Men's wheelchair race
First to finish the 2023 TCS London Marathon today was Switzerland’s Marcel Hug, who smashed the course record he set here in 2022, finishing in a time of 1:23:44, as he defended his title in imperious style to take his fifth London Marathon win – and his third London victory in a row.
After leading for most of the race, Hug crossed the Finish Line five minutes clear of runner-up Jetze Plat of the Netherlands, who finished in 1:28:44, with Tomoki Suzuki of Japan third in 1:30:00.
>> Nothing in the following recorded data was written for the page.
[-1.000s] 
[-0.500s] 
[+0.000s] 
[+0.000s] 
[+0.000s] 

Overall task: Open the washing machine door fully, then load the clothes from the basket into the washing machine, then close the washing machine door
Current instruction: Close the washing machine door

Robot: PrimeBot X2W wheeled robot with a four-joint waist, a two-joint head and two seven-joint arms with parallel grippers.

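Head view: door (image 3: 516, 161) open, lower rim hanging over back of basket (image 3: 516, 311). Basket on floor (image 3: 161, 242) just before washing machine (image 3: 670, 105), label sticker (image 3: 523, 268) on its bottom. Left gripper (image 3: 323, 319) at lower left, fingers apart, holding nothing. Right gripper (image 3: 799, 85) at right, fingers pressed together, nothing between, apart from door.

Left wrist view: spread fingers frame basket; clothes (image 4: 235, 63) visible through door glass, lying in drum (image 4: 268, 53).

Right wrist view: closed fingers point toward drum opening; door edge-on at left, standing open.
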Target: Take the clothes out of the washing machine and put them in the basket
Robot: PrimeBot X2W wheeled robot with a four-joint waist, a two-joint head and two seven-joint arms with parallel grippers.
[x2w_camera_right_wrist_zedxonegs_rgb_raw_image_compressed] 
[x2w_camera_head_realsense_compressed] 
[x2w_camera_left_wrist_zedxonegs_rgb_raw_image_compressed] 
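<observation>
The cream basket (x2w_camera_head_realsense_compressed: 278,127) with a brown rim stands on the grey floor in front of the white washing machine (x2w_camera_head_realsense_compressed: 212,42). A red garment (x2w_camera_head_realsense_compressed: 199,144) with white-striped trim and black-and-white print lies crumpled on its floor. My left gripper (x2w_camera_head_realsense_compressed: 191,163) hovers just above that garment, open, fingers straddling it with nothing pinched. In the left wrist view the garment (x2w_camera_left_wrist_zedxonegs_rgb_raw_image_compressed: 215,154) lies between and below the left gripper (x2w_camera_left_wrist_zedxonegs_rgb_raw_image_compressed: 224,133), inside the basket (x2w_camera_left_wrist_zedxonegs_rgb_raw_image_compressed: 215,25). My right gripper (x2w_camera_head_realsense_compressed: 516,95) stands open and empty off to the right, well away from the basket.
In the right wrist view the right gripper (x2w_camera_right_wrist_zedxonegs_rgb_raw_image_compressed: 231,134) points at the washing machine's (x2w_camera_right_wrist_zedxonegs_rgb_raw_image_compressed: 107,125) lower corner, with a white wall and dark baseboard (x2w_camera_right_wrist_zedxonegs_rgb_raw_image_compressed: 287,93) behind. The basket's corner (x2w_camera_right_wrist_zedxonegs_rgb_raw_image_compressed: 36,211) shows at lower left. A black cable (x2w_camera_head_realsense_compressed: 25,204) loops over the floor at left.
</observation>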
Great Britain’s David Weir finished in fifth place in 1:32:45 on his 24th consecutive appearance at the event.
Women's wheelchair race
In the women’s wheelchair event, just six seconds separated the first four women, as Madison de Rozario (AUS) held off Switzerland’s Manuela Schär in a sprint finish to take her second London win on the line in 1:38:51.
Runner-up Schär clocked 1:38:53, ahead of last year’s winner Catherine Debrunner (SUI), who crossed the line in third in 1:38:54, with Susannah Scaroni (USA) fourth in 1:38:57.
Elite women's race
In the elite women’s event, Sifan Hassan (NED) stunned the best women’s field ever assembled by sprinting down The Mall to win on her marathon debut. After a shaky start, when she stopped to stretch a couple of times and dropped behind the lead group, the Dutch track legend finished in 2:18:33, just three seconds ahead of Kenya’s Alemu Megertu, who recorded 2:18:37, with Peres Jepchirchir (KEN) third in 2:18:38.
Kenya’s Sheila Chepkirui was fourth in 2:18:51, with defending champion Yalemzerf Yehualaw (ETH) fifth in 2:18:53.
Elite men's race
The elite men’s race also produced a stunning finish when Kenya’s Kelvin Kiptum kicked on alone for the final miles to smash Kipchoge’s 2019 course record, settting a new best time of 2:01:25 and missing out on the world record by just 18 seconds.
Geoffrey Kamworor made it a Kenyan one-two as he crossed the line second in 2:04:23, with Ethiopia’s Tamirat Tola third in 2:04:59.
Kiptum becomes the second fastest man ever over the marathon distance behind Eliud Kipchoge and will be celebrating a dream start to his 26.2-mile career after making the fastest debut ever last December, when he won the Valencia Marathon in 2:01:53.
Great Britain’s Emile Cairess was the first British man to cross the line on his debut at the distance, finishing sixth in 2:08:07, with Phil Seseman eighth in 2:10:23 and Sir Mo Farah ninth in 2:10:28 on his final London Marathon appearance.
More than 48,000 are expected to finish the TCS London Marathon today, while around the world thousands of people are taking part in the virtual event, covering their 26.2 miles on a course of their choice any time between 00:00 and 23:59 today.